If these symptoms occur at least once a week for three months, it could indicate BED, and you should talk to a trusted care provider.

Who experiences Binge Eating Disorder?

BED doesn’t discriminate—it can affect people of any age, gender, race, or socioeconomic background. Please note that people of all body sizes can experience binge eating disorders. 

Why is Binge Eating Disorder: The Journey to Recovery and Beyond by Amy Pershing with Chevese such a powerful resource?

  1. It Addresses the Root Causes:
    Authors Chevese Turner and Amy Pershing provide a thorough explanation of how the diet industry, weight bias, and weight stigma all work together to contribute to the development and persistence of eating disorders. Many individuals with BED have endured significant weight stigma and bullying. Which often begins in childhood. Tragically, these experiences are pervasive in peer groups, families, and healthcare settings. In an attempt to avoid further stigma, many people turn to dieting as a way to change their bodies. Unfortunately, this often worsens their relationship with food and deepens the cycle of disordered eating. It is estimated that up to 70% of those experiencing binge eating pursue weight loss services, often making the eating disorder worse. They also delve into systemic oppression and its role in fostering BED.

    The book also makes it clear that effective treatment for BED lies in psychological support and nutritional rehabilitation—not weight loss interventions.

  2. It Makes Sense of Binge Eating:
    Within the chapter “How BED Happens and Why It Makes Sense” Pershing and Turner offer a groundbreaking discussion of the nervous system and its stress response. They explain how binge eating functions as a coping mechanism, helping individuals feel safe during times of stress or overwhelm, which helps to make sense of binge eating as an adaptive (though ultimately unhelpful) response, which in turn can foster self-compassion and reduce the shame often associated with this behavior.
  3. It Offers Inspiring Personal Narratives:
    Chevese Turner courageously shares her story of binge eating, starting from her childhood experiences with food. Amy Pershing complements this narrative with her years of clinical expertise, sharing lessons from her work with clients in recovery. These interwoven stories remind readers that they are not alone in their struggles. By reducing isolation and shame, the authors create a sense of solidarity and hope.
  4. It Provides A Roadmap to Recovery:

    Binge Eating Disorder: The Journey to Recovery and Beyond offers a framework for improving readers’ relationships with both food and their bodies. Rather than prescribing rigid meal plans, it focuses on reclaiming a sense of self. Chevese Turner and Amy Pershing introduce concepts from Internal Family Systems (IFS) therapy, such as “parts work,” to help readers understand their binge eating behaviors and work toward recovery. They also address body shame and body image distress, reframing the body as a home—not an object to be judged, but a vessel for experiencing life, joy, and even pain.

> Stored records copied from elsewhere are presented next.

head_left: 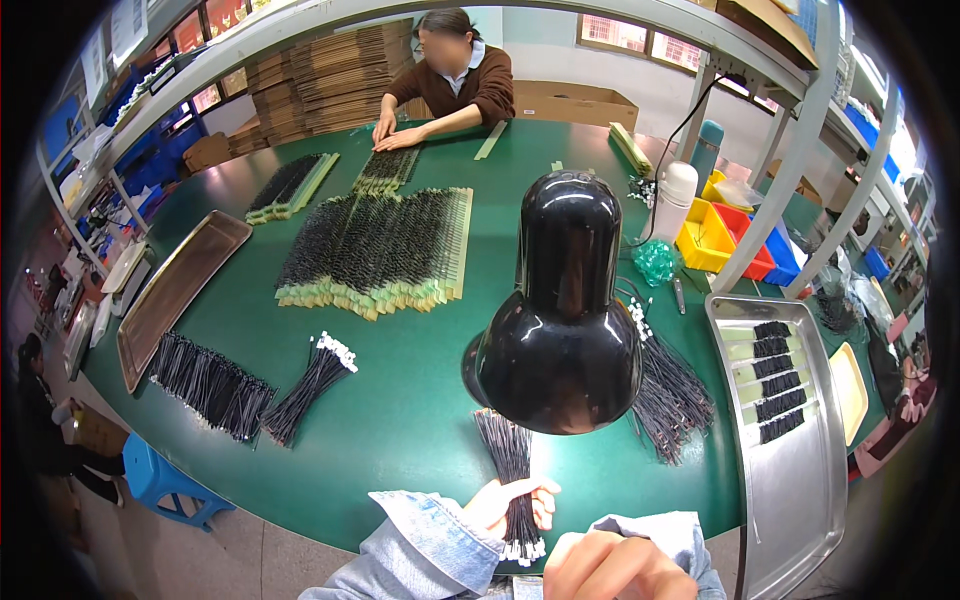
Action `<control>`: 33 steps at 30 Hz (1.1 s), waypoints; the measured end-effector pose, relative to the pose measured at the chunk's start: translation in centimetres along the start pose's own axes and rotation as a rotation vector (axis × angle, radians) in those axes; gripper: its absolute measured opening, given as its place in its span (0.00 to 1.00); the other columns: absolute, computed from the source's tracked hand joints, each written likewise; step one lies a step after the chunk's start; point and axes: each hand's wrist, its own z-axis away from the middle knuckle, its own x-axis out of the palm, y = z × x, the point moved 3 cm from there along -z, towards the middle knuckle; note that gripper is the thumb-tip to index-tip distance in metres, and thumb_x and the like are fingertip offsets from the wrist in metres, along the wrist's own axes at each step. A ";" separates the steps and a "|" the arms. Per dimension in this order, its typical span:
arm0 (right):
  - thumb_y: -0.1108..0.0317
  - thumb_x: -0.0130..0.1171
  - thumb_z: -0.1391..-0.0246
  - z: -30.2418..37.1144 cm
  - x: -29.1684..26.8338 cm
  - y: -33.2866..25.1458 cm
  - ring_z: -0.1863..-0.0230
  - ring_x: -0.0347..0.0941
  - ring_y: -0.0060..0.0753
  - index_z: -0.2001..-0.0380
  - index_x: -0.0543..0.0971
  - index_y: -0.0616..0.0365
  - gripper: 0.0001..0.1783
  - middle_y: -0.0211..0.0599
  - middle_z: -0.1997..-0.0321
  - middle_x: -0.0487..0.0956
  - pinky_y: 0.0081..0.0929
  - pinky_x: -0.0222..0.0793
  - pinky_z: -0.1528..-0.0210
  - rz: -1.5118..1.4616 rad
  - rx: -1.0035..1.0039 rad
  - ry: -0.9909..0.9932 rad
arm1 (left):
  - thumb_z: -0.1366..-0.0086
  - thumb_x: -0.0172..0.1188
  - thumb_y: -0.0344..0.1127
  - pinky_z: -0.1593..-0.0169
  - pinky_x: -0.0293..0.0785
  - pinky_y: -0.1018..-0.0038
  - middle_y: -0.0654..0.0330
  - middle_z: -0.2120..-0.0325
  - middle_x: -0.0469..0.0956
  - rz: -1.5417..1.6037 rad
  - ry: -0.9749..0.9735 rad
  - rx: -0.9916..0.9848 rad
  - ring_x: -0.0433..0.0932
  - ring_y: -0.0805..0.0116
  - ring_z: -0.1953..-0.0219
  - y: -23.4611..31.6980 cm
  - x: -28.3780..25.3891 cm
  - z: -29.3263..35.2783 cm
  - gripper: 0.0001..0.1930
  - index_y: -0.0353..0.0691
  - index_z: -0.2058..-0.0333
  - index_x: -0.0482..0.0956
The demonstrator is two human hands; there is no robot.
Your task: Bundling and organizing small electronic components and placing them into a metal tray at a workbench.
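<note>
My left hand (490, 507) is wrapped round a bundle of thin black cables (510, 455). White connectors show at the bundle's near end, and its far end lies under a black lamp head (560, 340). To the right of the bundle, at the lower edge, is my right hand (620, 568) with its fingers curled in. What those fingers hold, if anything, is hidden. A looser pile of black cables (675, 395) lies right of the lamp. On the left rest a fanned bundle with white connectors (310, 390) and a row of black cables (210, 385).
Broad rows of black cables on pale strips (375, 250) cover the middle of the green table (400, 400). A metal tray (790, 500) holds several short cable bundles; a brown tray (180, 300) lies left. Across the table a person (465, 85) handles cables. Coloured bins (705, 238) stand right.
</note>
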 end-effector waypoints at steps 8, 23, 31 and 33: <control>0.79 0.52 0.63 2.2 -1.2 0.2 0.64 0.66 0.43 0.68 0.72 0.52 0.15 0.50 0.62 0.68 0.31 0.65 0.63 0.032 0.055 -0.011 | 0.40 0.45 0.38 0.72 0.72 0.69 0.54 0.83 0.70 -0.217 0.017 0.202 0.73 0.61 0.78 2.1 1.6 1.9 0.14 0.29 0.68 0.69; 0.63 0.52 0.51 11.6 -8.5 10.2 0.67 0.64 0.25 0.62 0.68 0.59 0.15 0.32 0.66 0.69 0.20 0.62 0.65 -0.368 0.907 0.645 | 0.40 0.45 0.36 0.84 0.57 0.77 0.65 0.93 0.57 -0.371 -0.046 0.140 0.57 0.75 0.93 2.8 4.6 2.4 0.10 0.34 0.72 0.68; 0.75 0.54 0.55 10.4 -8.0 10.6 0.52 0.63 0.28 0.52 0.62 0.62 0.24 0.37 0.54 0.68 0.26 0.59 0.49 -0.203 0.937 0.755 | 0.41 0.47 0.36 0.78 0.70 0.72 0.56 0.85 0.70 -0.402 -0.020 0.115 0.72 0.63 0.83 2.1 3.0 1.8 0.12 0.32 0.76 0.69; 0.74 0.54 0.55 10.3 -8.6 9.6 0.52 0.63 0.28 0.51 0.61 0.62 0.25 0.37 0.54 0.68 0.26 0.59 0.49 -0.131 0.893 0.805 | 0.41 0.47 0.37 0.77 0.71 0.72 0.54 0.83 0.70 -0.418 -0.021 0.108 0.72 0.62 0.83 2.0 3.9 1.4 0.12 0.31 0.74 0.69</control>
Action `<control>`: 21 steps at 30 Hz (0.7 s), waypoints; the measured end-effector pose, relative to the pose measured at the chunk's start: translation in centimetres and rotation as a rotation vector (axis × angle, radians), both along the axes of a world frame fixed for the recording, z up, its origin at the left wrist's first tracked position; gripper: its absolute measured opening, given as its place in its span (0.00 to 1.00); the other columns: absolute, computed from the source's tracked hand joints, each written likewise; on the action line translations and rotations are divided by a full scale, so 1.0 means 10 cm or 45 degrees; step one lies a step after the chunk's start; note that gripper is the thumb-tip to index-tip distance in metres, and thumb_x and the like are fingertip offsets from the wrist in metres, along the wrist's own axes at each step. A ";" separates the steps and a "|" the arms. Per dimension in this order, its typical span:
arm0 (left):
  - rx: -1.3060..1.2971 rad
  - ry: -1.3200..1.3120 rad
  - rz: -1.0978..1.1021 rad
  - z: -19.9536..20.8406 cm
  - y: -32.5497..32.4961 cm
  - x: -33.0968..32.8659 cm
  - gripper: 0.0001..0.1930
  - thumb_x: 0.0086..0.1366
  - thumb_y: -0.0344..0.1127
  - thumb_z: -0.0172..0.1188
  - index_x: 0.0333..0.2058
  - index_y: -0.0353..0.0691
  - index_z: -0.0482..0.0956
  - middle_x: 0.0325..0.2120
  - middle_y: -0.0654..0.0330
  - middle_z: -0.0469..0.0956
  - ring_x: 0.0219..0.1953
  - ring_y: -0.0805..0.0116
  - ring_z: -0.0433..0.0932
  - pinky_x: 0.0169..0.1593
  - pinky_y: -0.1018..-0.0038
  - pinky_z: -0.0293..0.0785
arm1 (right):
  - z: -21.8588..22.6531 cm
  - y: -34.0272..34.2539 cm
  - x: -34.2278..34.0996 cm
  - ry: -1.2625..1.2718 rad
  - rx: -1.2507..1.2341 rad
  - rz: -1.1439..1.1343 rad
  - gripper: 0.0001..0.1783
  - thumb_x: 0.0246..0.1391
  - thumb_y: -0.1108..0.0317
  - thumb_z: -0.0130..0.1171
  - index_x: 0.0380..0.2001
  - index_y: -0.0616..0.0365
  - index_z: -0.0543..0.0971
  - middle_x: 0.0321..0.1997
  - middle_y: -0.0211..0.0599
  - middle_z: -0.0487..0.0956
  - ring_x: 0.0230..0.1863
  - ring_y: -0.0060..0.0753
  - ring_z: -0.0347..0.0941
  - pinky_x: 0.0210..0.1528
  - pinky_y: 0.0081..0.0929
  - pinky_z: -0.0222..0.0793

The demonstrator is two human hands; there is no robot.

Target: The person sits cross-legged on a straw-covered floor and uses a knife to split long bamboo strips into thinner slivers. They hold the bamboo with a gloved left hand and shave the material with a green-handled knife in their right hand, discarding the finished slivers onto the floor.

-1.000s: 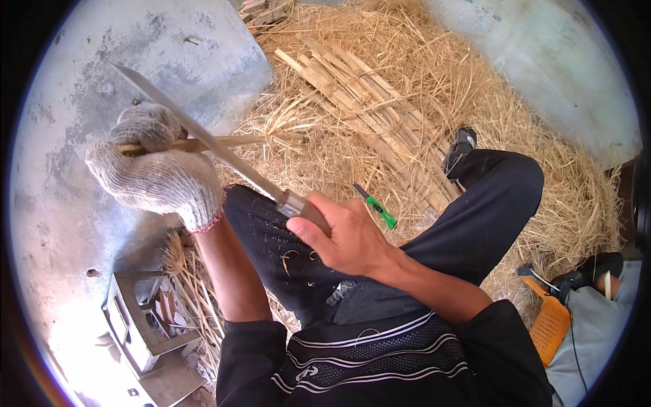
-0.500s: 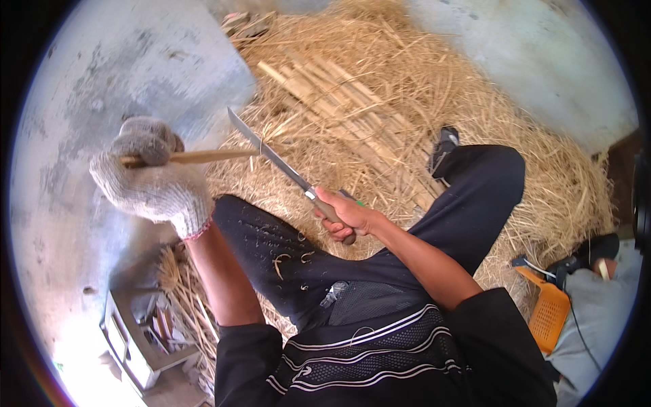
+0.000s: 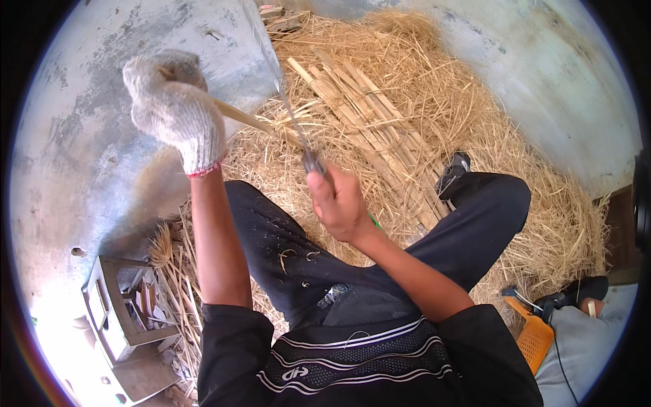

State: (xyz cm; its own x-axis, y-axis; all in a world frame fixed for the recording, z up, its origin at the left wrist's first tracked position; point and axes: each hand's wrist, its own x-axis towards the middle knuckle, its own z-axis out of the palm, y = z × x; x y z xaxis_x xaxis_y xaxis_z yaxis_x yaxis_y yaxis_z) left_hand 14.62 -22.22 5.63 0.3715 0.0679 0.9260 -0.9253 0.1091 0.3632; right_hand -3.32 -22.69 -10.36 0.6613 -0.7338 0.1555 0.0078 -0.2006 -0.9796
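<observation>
My left hand (image 3: 178, 108), in a pale knitted work glove with a red cuff edge, is closed round one end of a split bamboo strip (image 3: 245, 118). The strip slants down to the right from the fist. My bare right hand (image 3: 339, 205) grips a long knife (image 3: 293, 117) by its handle, blade pointing away from me. Near the strip's far end the blade crosses it; whether they touch I cannot tell. Pale curled shavings (image 3: 287, 256) lie on my dark trouser leg (image 3: 271, 237).
Beyond my legs, several bamboo strips (image 3: 380, 129) lie in a bundle on a heap of shavings (image 3: 468, 108). Thin sticks (image 3: 182, 268) and a wooden frame-like stool (image 3: 112, 319) are at the left. An orange plastic chair back (image 3: 534, 344) and part of another person (image 3: 600, 332) are at the lower right.
Both hands have moved up and away from my lap. The knife has swung from pointing left to pointing mostly forward, and the bamboo strip now tilts down to the right.
</observation>
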 end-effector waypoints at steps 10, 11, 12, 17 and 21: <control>-0.229 0.641 -0.673 0.15 -0.06 -0.03 0.13 0.62 0.31 0.42 0.17 0.44 0.63 0.13 0.62 0.64 0.14 0.72 0.61 0.19 0.74 0.56 | -1.09 -0.45 -0.20 0.072 1.396 0.683 0.36 0.59 0.25 0.38 0.26 0.50 0.63 0.09 0.22 0.57 0.06 0.16 0.48 0.13 0.22 0.52; -0.152 0.525 -0.746 0.11 -0.10 0.03 0.14 0.64 0.29 0.41 0.17 0.42 0.64 0.13 0.62 0.65 0.12 0.73 0.61 0.17 0.74 0.56 | -1.15 -0.45 -0.26 -0.004 1.458 0.733 0.35 0.60 0.26 0.37 0.27 0.50 0.63 0.09 0.22 0.57 0.06 0.15 0.47 0.13 0.21 0.51; -0.108 0.362 -0.625 0.08 -0.21 0.05 0.15 0.65 0.29 0.41 0.17 0.42 0.64 0.14 0.61 0.66 0.12 0.73 0.61 0.16 0.75 0.57 | -1.14 -0.52 -0.29 -0.078 1.495 0.790 0.34 0.61 0.27 0.37 0.28 0.49 0.63 0.10 0.22 0.57 0.07 0.15 0.47 0.13 0.19 0.51; 0.076 -0.215 -0.081 0.12 -0.36 0.21 0.20 0.71 0.32 0.42 0.17 0.42 0.69 0.15 0.65 0.69 0.12 0.77 0.65 0.15 0.77 0.62 | -0.71 -0.32 -0.03 0.463 0.498 0.268 0.30 0.67 0.40 0.42 0.33 0.60 0.72 0.13 0.29 0.67 0.11 0.27 0.63 0.19 0.35 0.62; 0.047 -0.083 -0.296 0.54 -0.43 0.00 0.20 0.70 0.36 0.44 0.16 0.44 0.68 0.08 0.69 0.61 0.10 0.77 0.62 0.16 0.75 0.57 | -0.60 -0.34 -0.05 0.430 0.085 -0.004 0.29 0.69 0.49 0.43 0.26 0.65 0.74 0.16 0.43 0.73 0.15 0.41 0.69 0.23 0.40 0.62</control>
State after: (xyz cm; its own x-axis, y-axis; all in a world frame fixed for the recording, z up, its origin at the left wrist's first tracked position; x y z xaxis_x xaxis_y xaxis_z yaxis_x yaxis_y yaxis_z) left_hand 14.62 -26.57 11.03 0.3129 -0.0466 0.9486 -0.8983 0.3098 0.3115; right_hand -3.82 -26.10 -16.33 0.6652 -0.7368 -0.1206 -0.3199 -0.1353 -0.9377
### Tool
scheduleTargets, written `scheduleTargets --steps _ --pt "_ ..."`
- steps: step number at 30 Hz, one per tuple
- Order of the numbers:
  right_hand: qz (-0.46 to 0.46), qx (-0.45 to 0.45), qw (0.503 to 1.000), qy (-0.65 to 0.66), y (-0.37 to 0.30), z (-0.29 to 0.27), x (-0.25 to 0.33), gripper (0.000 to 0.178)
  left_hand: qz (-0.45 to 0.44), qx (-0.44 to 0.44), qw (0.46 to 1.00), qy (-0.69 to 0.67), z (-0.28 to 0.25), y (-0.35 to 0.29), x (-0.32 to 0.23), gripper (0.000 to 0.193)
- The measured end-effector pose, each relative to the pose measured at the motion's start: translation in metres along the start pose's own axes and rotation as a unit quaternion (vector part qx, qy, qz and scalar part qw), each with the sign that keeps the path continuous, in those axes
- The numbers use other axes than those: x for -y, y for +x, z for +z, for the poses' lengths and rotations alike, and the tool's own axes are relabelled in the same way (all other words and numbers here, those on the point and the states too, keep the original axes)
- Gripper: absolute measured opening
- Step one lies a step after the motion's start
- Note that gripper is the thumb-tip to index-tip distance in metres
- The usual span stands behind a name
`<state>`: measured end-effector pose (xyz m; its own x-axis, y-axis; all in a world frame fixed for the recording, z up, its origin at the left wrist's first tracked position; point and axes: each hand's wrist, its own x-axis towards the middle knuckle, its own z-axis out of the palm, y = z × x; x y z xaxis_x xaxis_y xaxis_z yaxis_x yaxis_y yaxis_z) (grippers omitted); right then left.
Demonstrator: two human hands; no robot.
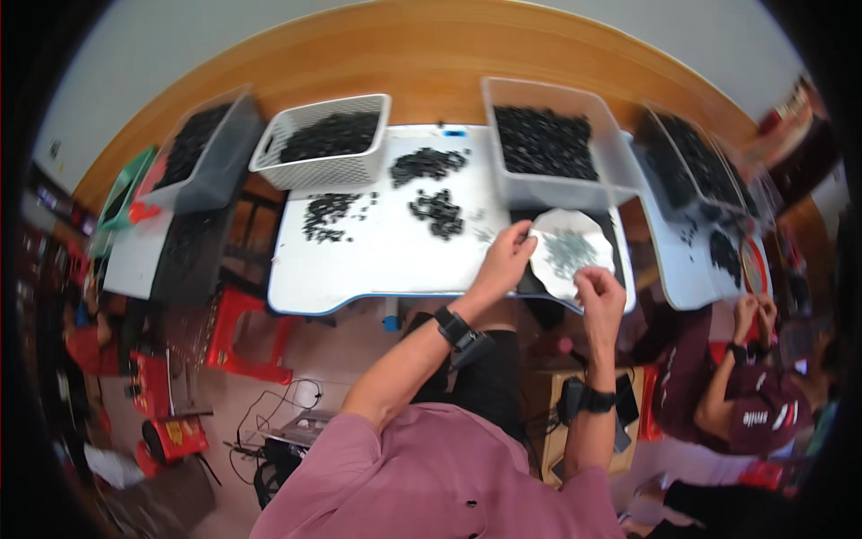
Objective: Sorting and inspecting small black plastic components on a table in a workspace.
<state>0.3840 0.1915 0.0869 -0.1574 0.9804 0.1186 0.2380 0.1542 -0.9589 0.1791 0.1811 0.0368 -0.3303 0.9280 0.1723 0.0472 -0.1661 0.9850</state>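
My left hand (509, 251) grips the left rim of a white scalloped dish (545, 278), held over the right front of the white table (359, 269). Inside the dish lies a loose heap of small, thin grey-green pieces (569, 251), too fine to name. My right hand (599, 289) is at the dish's lower right edge, fingers pinched together; whatever they hold is too small to make out. Left of the dish, small black parts lie in separate piles: one of tiny pieces (330, 217), one of chunkier pieces (437, 214) and one behind it (429, 164). A few thin pieces lie beside the dish.
A white perforated basket (355, 168) and a clear plastic bin (539, 189), both full of black parts, stand at the table's back. More bins flank them on neighbouring tables. At right, another person (718, 386) works. A red stool (247, 337) stands at the left.
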Motion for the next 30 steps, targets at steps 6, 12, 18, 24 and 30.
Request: scheduleTargets --steps 6,12,18,24,30 --pt "0.024 0.223 0.975 -0.012 -0.013 0.082 0.026 0.009 -0.008 -0.100 0.995 -0.020 -0.089 -0.051 -0.005 0.032" --pt "-0.053 0.332 0.936 -0.102 0.008 0.177 0.023 0.017 -0.059 -0.169 0.984 -0.014 -0.169 -0.097 0.003 0.034" --pt "-0.056 0.371 0.919 -0.121 0.024 0.236 0.045 0.018 -0.021 -0.228 0.954 0.192 -0.210 -0.117 -0.015 0.027" --pt "-0.087 0.353 0.927 -0.089 0.030 0.292 0.071 0.020 0.001 -0.232 0.948 0.220 -0.231 -0.113 -0.001 0.021" --pt "-0.163 0.198 0.962 -0.097 0.019 0.264 0.046 0.022 0.020 -0.226 0.945 0.236 -0.233 -0.112 0.003 0.016"
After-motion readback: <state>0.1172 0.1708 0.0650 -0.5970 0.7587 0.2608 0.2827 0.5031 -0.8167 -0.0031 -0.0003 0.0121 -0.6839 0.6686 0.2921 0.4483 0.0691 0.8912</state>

    The authors critique diet culture and thin privilege, empowering readers to navigate these societal pressures while staying true to themselves.

  5. It Expands Perspectives:
    One of the book’s greatest strengths is its ability to broaden readers’ understanding of binge eating. Binge Eating Disorder: The Journey to Recovery and Beyond explores how societal and systemic factors influence BED.  This helps to shift the focus away from individual blame and toward a more compassionate, holistic view.

I wish I had discovered it earlier. So I could recommend it to more clients sooner. Those I’ve shared it with have found it incredibly helpful and affirming. If you are experiencing binge eating please consider reaching out for support.

Whether you’re a generalist clinician seeking to understand better binge eating disorder or an experienced eating disorder specialist, this book deserves a place in your professional library. Once you read it, you’ll feel confident recommending it to clients with BED—and they’ll thank you.